As I was sitting in the park reading Wired, flanked by two assholes sleeping in their running cars with the windows closed and air conditioning on (mind you, it's all of 74 degrees), I came across an editorial by Lawrence Lessig about Al Gore's An Inconvenient Truth. Putting aside for a moment the issue of what constitutes factual information and politics, Lessig brings up an interesting point about journalism: Sometimes our need to be fair and objective can obscure the facts.
As someone with a degree in journalism, I have to admit that's weird. It's even more weird for someone that generally believes that life is a big gray area, not something that's black and white. I mean, I have to agree with him on this one. Here's why:
About halfway through, Gore cites two studies to explain why so many people remain so skeptical about global warming. The first looked at a random sample of almost 1,000 abstracts on climate change in peer-reviewed scientific journals from 1993 to 2003 and found that exactly zero doubted "that we’re causing global warming." The second surveyed a random sample of more than 600 articles about global warming in popular media between 1988 and 2002 and discovered that 53 percent questioned "that we’re causing global warming..." If any of the networks were so impertinent as to report what scientists know about global warming, could it withstand the inevitably well-orchestrated charge of bias?
Forget for a moment what you may think of Gore or the issue his film is about, and just soak up Lessig's comment there. How do you deal with that? If scientists work in the realm of the scientific method, which as far as I'm concerned leads to the establishment of fact, and as a journalist you've only got opinions, paid for in the political system, as your counterpoint, what is your ethical treatment of the story?

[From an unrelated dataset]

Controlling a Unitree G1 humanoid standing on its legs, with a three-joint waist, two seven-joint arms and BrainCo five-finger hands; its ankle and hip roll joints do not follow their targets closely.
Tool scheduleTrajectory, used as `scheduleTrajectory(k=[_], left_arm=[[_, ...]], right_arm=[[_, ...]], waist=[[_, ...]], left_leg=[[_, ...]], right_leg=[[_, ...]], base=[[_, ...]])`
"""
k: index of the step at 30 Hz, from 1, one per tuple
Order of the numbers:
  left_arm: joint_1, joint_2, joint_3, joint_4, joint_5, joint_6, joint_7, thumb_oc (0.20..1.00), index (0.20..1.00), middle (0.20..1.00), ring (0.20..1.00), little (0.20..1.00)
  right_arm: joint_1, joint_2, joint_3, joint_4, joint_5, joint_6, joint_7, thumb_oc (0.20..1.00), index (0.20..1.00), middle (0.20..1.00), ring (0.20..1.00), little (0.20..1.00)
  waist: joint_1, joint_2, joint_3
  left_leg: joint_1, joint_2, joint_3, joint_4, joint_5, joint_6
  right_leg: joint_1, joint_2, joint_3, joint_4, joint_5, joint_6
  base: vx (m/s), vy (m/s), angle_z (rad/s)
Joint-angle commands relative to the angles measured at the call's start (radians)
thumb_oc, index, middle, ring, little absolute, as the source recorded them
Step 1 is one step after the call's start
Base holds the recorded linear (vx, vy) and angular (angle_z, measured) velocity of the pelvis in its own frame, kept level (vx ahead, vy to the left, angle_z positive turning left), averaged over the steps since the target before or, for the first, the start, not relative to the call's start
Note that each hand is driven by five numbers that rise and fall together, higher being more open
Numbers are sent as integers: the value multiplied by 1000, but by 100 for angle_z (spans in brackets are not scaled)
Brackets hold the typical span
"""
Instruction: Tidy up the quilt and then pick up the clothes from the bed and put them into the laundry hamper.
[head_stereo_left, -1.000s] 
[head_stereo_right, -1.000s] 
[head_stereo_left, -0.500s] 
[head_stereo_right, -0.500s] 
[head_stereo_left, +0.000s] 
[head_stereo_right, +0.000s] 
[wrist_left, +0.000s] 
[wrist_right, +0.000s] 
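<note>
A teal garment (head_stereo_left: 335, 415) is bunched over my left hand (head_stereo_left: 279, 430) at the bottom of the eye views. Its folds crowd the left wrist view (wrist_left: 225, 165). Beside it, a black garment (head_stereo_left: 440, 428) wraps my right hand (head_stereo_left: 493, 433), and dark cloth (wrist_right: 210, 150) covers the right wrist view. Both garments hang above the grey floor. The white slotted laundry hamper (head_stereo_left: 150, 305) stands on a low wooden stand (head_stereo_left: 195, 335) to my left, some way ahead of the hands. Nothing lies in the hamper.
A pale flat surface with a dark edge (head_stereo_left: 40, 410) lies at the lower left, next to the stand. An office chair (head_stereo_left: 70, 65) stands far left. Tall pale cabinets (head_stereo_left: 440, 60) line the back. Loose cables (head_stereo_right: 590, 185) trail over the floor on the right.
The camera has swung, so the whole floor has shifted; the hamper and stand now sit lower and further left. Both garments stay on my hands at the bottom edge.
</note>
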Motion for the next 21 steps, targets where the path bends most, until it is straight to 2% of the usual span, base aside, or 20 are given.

Ethically, you probably report both. I hate to think that's the best we can do, but it's probably true. The failure then, is placed on the people consuming this media. It's kind of like the bleed-lead thing I saw in Vegas. People ultimately consume what they like. That makes me sad for humanity.
That phenomenon is everywhere. It's there in political parties, racial divides, religions, etc. As hard as I try to have some faith in humanity, I fear we're a species of morons. Either we're too busy, or too lazy, to really figure out where we stand on things. Or maybe we just don't care. It's all kind of depressing.